## Exercise brief
Working from the records below, repeat exactly the lines starting at the line that contains "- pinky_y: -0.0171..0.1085" and ending at the line that contains "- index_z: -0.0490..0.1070", inclusive.

## Supplied material
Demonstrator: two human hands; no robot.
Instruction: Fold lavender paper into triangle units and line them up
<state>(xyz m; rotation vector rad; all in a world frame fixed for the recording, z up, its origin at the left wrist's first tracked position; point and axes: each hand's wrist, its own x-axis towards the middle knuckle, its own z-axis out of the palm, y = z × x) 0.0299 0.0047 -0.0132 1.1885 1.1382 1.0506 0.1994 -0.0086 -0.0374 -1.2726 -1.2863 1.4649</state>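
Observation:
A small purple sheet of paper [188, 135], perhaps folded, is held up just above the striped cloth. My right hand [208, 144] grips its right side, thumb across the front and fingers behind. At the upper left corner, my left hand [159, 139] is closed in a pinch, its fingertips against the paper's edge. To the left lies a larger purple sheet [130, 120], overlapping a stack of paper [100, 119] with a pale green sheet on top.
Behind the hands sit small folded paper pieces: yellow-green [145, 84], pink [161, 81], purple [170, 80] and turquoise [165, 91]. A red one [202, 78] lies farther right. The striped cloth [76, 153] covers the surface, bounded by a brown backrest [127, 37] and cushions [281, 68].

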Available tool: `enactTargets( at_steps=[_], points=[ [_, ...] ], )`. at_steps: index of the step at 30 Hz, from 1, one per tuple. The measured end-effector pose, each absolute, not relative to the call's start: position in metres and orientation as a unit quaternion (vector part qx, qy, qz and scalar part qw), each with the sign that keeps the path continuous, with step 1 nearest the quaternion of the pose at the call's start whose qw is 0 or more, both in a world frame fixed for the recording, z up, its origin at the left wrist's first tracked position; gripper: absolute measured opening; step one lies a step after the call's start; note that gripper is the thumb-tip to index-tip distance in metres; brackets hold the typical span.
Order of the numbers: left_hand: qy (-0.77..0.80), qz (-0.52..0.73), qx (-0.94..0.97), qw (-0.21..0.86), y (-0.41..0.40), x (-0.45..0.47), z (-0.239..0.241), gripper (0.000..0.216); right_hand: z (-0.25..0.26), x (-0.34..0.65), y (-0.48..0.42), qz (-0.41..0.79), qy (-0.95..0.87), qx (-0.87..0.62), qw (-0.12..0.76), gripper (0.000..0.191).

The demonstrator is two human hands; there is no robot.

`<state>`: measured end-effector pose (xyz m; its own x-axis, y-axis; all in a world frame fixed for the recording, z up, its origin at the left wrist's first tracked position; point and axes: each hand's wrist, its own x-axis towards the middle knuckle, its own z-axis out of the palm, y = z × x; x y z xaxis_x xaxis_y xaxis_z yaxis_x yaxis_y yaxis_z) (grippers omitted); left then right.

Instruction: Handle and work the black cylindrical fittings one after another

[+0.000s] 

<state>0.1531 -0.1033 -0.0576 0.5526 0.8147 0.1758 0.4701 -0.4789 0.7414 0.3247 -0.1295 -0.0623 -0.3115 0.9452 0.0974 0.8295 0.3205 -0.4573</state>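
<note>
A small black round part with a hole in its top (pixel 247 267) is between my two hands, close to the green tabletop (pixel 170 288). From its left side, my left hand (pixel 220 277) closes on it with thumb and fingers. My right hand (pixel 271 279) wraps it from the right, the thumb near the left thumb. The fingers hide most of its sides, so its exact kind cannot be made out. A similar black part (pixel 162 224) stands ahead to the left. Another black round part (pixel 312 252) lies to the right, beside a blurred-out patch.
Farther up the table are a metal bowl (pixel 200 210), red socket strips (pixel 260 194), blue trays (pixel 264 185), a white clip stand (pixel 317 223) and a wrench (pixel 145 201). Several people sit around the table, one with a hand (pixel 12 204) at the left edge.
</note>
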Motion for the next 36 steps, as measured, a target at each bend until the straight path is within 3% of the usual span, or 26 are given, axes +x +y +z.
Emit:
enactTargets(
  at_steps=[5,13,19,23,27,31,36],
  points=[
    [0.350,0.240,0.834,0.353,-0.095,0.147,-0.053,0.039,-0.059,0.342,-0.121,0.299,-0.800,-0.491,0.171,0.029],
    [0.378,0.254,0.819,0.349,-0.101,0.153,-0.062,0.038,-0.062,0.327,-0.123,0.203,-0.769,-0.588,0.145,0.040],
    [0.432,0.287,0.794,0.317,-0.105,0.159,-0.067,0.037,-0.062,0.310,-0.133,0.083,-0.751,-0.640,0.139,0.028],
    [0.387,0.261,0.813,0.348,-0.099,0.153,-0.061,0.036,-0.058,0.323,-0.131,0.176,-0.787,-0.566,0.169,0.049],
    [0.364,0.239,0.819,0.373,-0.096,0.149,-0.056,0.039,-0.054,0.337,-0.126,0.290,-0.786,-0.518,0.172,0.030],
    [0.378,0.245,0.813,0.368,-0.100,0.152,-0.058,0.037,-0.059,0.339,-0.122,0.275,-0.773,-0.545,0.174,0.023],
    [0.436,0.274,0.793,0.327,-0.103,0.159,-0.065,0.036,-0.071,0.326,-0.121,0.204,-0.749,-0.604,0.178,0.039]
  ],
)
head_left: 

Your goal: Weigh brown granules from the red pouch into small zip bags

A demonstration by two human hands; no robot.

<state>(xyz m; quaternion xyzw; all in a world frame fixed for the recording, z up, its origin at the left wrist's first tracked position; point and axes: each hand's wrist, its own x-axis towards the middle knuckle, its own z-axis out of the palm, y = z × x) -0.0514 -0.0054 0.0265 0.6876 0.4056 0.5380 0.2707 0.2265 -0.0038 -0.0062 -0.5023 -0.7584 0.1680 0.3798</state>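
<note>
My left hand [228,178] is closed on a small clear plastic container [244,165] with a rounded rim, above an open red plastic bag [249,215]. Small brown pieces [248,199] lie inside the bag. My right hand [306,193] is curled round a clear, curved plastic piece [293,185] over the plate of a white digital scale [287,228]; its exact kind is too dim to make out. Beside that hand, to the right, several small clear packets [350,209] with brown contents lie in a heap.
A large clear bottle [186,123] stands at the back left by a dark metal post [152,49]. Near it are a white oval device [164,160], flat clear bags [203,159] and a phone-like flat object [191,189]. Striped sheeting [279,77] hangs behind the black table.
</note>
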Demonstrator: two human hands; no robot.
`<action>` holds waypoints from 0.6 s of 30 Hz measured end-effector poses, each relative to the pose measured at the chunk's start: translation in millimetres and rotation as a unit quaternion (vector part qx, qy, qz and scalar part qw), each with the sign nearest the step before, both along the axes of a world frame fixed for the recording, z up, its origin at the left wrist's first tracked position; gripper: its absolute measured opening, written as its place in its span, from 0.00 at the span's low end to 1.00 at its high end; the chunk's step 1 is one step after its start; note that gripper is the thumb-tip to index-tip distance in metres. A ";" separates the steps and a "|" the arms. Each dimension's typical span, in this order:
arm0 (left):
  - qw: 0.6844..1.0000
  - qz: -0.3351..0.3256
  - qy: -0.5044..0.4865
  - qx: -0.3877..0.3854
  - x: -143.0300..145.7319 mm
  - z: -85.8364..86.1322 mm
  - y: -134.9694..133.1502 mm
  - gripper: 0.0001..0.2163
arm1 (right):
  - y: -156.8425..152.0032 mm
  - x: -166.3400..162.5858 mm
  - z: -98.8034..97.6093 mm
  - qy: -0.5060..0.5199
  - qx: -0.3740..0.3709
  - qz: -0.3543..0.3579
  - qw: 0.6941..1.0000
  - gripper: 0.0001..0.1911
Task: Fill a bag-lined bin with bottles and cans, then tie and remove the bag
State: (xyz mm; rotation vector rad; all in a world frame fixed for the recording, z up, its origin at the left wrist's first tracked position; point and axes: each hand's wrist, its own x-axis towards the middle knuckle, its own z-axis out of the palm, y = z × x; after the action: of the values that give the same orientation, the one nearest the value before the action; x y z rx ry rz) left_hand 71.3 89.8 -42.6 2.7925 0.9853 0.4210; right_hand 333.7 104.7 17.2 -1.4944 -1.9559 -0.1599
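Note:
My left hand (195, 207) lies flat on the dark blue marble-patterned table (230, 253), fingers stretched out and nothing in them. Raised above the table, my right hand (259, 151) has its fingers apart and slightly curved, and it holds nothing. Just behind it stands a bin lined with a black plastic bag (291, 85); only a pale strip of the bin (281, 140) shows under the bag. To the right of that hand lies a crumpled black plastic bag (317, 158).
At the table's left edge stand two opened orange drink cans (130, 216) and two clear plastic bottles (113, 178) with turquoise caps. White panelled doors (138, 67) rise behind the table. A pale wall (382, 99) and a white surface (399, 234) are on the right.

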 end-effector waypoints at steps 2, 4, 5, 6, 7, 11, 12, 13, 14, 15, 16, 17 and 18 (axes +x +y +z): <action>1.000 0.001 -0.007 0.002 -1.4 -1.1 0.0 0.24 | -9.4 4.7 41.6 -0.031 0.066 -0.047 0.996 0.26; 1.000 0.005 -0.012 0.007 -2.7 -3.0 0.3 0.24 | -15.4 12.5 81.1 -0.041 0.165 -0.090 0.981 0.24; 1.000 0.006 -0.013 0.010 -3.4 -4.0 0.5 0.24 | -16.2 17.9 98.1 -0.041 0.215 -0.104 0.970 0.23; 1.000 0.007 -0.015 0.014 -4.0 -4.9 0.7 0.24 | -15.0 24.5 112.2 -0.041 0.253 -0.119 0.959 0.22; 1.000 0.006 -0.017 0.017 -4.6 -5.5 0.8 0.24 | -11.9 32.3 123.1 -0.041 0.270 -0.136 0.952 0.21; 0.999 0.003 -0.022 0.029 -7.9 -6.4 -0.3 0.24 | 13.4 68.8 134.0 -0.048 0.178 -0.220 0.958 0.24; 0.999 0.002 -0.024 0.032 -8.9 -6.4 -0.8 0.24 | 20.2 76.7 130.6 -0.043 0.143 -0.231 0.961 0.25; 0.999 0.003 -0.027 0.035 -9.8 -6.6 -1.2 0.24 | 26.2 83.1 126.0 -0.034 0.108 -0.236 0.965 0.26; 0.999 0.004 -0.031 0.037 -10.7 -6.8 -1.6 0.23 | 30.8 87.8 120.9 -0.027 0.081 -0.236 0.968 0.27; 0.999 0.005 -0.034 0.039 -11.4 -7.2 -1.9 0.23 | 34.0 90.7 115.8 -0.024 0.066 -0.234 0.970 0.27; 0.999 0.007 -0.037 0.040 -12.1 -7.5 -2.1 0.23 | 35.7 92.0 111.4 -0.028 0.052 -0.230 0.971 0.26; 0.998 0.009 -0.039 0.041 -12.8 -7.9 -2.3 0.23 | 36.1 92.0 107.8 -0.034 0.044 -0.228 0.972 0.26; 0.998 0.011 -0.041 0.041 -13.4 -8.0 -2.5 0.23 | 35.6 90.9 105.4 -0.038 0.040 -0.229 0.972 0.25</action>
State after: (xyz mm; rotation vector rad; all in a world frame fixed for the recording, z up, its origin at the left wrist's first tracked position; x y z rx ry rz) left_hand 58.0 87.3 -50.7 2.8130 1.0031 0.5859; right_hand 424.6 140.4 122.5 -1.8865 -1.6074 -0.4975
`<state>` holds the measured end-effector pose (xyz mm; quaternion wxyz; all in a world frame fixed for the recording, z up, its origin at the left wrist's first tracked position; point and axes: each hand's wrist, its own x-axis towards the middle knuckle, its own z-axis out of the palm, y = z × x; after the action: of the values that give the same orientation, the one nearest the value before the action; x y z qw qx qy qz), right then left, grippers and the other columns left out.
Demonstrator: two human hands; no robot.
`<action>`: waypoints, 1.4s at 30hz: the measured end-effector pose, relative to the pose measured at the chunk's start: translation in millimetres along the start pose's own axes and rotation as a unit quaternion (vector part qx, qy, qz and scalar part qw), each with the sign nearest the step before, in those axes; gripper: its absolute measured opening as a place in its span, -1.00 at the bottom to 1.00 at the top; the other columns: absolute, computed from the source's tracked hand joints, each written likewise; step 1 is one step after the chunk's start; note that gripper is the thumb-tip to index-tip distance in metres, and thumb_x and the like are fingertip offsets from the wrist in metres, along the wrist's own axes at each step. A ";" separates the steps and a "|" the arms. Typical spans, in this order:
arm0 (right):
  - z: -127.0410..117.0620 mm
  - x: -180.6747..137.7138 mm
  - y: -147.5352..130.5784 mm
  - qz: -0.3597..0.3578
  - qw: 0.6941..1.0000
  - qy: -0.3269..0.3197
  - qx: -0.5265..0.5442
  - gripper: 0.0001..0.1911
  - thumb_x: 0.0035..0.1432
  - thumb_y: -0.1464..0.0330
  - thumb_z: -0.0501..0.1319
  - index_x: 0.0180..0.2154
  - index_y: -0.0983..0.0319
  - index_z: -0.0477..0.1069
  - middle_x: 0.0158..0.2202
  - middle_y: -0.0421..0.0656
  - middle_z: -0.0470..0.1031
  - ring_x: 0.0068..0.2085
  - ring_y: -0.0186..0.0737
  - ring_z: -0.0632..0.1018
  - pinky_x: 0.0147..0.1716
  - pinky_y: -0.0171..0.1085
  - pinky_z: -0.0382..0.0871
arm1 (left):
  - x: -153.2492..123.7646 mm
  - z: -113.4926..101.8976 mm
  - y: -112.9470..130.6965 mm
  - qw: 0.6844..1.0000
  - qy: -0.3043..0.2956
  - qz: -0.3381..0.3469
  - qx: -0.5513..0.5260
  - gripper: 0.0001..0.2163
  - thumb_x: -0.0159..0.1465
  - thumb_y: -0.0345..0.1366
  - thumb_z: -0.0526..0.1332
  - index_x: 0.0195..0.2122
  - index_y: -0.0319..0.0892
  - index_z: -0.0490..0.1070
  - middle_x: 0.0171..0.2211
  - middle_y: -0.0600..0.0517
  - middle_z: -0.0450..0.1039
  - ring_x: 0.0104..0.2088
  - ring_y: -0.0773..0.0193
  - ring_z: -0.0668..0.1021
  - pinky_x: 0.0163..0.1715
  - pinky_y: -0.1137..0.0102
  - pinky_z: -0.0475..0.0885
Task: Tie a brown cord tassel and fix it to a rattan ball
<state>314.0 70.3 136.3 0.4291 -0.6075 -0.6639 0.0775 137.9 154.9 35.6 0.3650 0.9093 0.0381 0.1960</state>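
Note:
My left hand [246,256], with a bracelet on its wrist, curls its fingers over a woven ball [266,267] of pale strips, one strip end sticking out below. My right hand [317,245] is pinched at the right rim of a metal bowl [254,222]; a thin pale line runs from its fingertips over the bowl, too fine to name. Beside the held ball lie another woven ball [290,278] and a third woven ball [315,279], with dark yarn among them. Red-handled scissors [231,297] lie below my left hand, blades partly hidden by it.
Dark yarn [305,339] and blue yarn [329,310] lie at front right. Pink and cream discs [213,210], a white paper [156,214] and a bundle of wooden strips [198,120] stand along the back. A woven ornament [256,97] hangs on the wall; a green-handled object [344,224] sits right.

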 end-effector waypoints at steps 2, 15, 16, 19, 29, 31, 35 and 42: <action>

## Written response
  - pinky_y: -0.0171..0.1085
  - pinky_z: -0.0382..0.0871
arm1 (left):
  - x: -153.2492..123.7646 mm
  - z: -113.4926..101.8976 mm
  - y: -112.9470..130.6965 mm
  - qw: 0.6844..1.0000
  - qy: -0.3043..0.2956
  - qz: -0.3381..0.3469
  - qx: -0.5513..0.5260
  - gripper: 0.0001..0.2163
  - thumb_x: -0.0159..0.1465
  - thumb_y: -0.0345..0.1366
  - thumb_z: -0.0526..0.1332
  - index_x: 0.0195..0.2122
  - index_y: -0.0319..0.0892
  - index_z: -0.0490..0.1070

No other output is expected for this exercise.